M. François Marc, rapporteur général de la commission des finances. … alors qu’elle a augmenté massivement les prélèvements obligatoires, après avoir, quelques années plus tôt, multiplié les cadeaux fiscaux inutiles – souvenons-nous du bouclier fiscal –,…
M. Aymeri de Montesquiou. Parlez donc du présent !
M. François Marc, rapporteur général de la commission des finances. … dont certains pèsent encore sur nos comptes publics. Je pense, par exemple, à la défiscalisation des intérêts d’emprunt pour l’achat d’une résidence principale.
M. André Reichardt. Et la défiscalisation des heures supplémentaires, vous n’en parlez pas ?
M. François Marc, rapporteur général de la commission des finances. Aussi, les réformes structurelles que l’opposition d’aujourd’hui reproche au Gouvernement de ne pas avoir réalisées, elle n’a pas su les conduire au cours des dix années précédentes, lorsqu’elle était elle-même au pouvoir. La RGPP est d’ailleurs rapidement devenue, au mieux, une construction visant à crédibiliser la suppression d’un emploi de fonctionnaire sur deux partant à la retraite, au pire, un exercice de communication.
Au total, les dépenses publiques ont tout de même augmenté de 1,6 % par an, en moyenne, pendant l’ensemble du quinquennat de M. Sarkozy.
M. Philippe Marini, président de la commission des finances. Heureusement qu’il existe ! Que feriez-vous sans lui ? (Sourires sur les travées de l'UMP.)

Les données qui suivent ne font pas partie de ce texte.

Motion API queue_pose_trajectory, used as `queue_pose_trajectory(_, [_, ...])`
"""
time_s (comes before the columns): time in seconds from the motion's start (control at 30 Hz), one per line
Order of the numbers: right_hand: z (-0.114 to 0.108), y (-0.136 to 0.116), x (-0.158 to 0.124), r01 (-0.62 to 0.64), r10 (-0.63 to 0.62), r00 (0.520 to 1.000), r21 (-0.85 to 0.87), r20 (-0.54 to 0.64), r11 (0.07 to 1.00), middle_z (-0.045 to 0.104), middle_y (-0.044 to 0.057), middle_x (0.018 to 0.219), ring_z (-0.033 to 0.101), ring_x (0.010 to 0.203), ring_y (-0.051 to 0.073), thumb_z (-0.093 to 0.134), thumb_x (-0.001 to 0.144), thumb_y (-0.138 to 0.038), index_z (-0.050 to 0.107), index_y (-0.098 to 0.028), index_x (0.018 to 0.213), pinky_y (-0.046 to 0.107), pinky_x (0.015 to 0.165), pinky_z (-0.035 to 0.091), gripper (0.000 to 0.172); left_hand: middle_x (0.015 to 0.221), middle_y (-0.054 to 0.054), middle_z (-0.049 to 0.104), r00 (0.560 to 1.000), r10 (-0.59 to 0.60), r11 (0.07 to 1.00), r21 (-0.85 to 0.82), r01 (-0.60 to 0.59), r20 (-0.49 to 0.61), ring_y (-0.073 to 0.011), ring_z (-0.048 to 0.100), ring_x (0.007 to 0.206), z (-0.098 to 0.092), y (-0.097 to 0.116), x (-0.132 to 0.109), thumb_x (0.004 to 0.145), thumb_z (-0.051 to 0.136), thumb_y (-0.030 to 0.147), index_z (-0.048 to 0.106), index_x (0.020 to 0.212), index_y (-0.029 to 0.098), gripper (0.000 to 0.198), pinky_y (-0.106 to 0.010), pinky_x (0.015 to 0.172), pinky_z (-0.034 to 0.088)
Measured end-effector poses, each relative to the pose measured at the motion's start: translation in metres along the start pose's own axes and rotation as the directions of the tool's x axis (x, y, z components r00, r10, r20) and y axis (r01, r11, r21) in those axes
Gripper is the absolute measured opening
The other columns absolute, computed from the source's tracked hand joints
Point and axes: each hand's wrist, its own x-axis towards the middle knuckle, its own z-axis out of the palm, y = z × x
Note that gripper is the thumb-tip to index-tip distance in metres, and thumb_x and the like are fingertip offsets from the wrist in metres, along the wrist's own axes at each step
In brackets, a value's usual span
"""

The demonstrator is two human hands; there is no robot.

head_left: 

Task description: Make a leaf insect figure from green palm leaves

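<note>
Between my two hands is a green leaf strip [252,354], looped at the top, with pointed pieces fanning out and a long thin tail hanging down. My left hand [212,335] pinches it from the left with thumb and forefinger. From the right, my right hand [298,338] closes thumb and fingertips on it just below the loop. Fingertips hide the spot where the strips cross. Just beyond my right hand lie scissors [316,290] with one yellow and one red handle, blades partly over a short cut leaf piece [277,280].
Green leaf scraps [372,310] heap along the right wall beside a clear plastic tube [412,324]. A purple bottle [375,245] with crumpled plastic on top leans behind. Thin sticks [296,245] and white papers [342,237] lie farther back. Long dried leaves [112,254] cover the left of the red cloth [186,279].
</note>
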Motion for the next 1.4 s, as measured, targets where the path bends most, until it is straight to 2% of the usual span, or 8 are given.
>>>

M. François Marc, rapporteur général de la commission des finances. J’en dirai plus sur d’autres sujets, monsieur le président de la commission !
À y regarder de plus près, quelles réformes de structure ont été menées à bien pendant le dernier quinquennat ?
La réforme des retraites ? Nous sommes obligés, trois ans à peine après, de la corriger, pour y introduire de la justice,…
M. André Reichardt. En augmentant les cotisations !
M. François Marc, rapporteur général de la commission des finances. … et de l’approfondir, pour garantir la survie de notre modèle.
Mme Marie-Hélène Des Esgaulx. Vous ne nous avez pas vraiment aidés !
M. François Marc, rapporteur général de la commission des finances. L’effort consenti en faveur de l’enseignement supérieur et de la recherche, au travers, notamment, du crédit d’impôt recherche ? L’autonomie des universités ? Le grand emprunt ? C’est en effet un sujet important,…
M. André Reichardt. Ah !
M. François Marc, rapporteur général de la commission des finances. … mais cela ne permet pas de réaliser des économies, bien au contraire.
Aujourd’hui, pas davantage qu’hier, la droite ne sait nous dire où il faudrait faire des économies,…
M. Jacky Le Menn. Eh oui !
M. Philippe Marini, président de la commission des finances. Partout !
M. François Marc, rapporteur général de la commission des finances. … sauf à procéder à une réduction dogmatique du nombre des fonctionnaires, qu’elle se plaît à stigmatiser.
Chers collègues de l’opposition, la droite s’honorerait à aller au bout de sa logique, en nourrissant le débat politique avec de véritables propositions, au-delà des pétitions de principe.
J’espère donc que notre débat sera marqué par la cohérence, car cela nous serait collectivement utile.
M. Philippe Dallier. À commencer par vous !
M. François Marc, rapporteur général de la commission des finances. Pour ma part, je soutiens pleinement l’action du Gouvernement (Exclamations sur les travées de l'UMP.)…
Mme Marie-Hélène Des Esgaulx. C’est un scoop !
M. François Marc, rapporteur général de la commission des finances. … et l’encourage à être déterminé dans les choix difficiles qui permettront de respecter nos engagements européens.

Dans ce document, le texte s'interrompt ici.